» Try it:
Go through the listing and set it down exactly, leaving out its pictures.

» Raw data:
_ _ _ _ _ _ _

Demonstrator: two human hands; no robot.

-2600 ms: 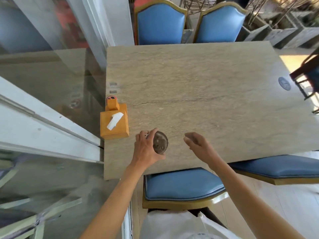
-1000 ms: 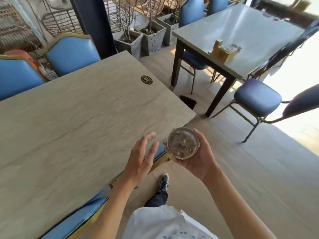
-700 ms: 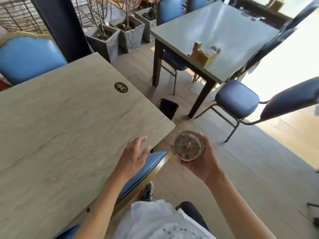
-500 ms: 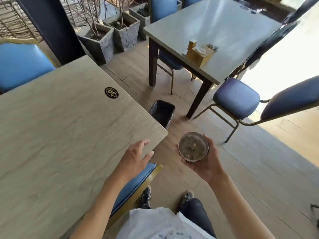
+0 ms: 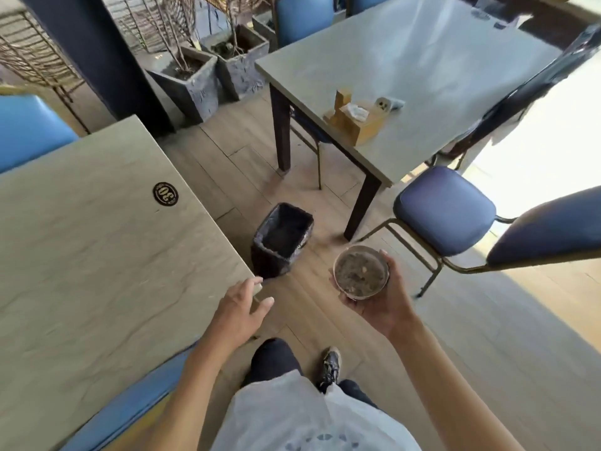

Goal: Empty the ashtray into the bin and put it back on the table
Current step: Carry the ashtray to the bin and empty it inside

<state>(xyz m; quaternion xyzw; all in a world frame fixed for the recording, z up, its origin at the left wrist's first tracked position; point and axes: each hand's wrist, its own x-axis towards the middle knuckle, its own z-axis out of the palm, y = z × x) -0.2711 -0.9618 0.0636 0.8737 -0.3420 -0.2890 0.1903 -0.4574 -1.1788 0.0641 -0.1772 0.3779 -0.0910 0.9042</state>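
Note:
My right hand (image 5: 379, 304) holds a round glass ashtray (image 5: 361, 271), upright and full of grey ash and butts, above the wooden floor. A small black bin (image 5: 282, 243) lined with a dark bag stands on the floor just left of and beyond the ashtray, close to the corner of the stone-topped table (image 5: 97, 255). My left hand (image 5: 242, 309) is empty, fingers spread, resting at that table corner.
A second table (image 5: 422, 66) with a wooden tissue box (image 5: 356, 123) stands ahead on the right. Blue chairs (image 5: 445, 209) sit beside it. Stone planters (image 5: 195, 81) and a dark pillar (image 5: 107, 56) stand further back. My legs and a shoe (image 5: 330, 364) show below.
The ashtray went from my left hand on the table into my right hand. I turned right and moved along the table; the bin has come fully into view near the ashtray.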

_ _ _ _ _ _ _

» Answer below:
Demonstrator: two human hands; no robot.

-2600 ms: 
-1000 ms: 
-700 ms: 
-500 ms: 
+0 ms: 

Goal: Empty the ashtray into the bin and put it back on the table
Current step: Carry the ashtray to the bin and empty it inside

<state>(xyz m; quaternion xyzw; all in a world frame fixed for the recording, z up, its origin at the left wrist's first tracked position; point and axes: each hand's wrist, its own x-axis towards the middle knuckle, its own z-axis out of the palm, y = z × x) -0.2711 -0.9618 0.0636 0.8737 -0.3420 -0.2890 0.1903 -0.4574 -1.1788 0.0641 -0.1772 0.3779 -0.0910 0.9042</state>
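Note:
My right hand (image 5: 379, 304) holds a round glass ashtray (image 5: 361, 271), upright and full of grey ash and butts, above the wooden floor. A small black bin (image 5: 282, 243) lined with a dark bag stands on the floor just left of and beyond the ashtray, close to the corner of the stone-topped table (image 5: 97, 255). My left hand (image 5: 242, 309) is empty, fingers spread, resting at that table corner.
A second table (image 5: 422, 66) with a wooden tissue box (image 5: 356, 123) stands ahead on the right. Blue chairs (image 5: 445, 209) sit beside it. Stone planters (image 5: 195, 81) and a dark pillar (image 5: 107, 56) stand further back. My legs and a shoe (image 5: 330, 364) show below.
The ashtray went from my left hand on the table into my right hand. I turned right and moved along the table; the bin has come fully into view near the ashtray.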

The answer was written out completely.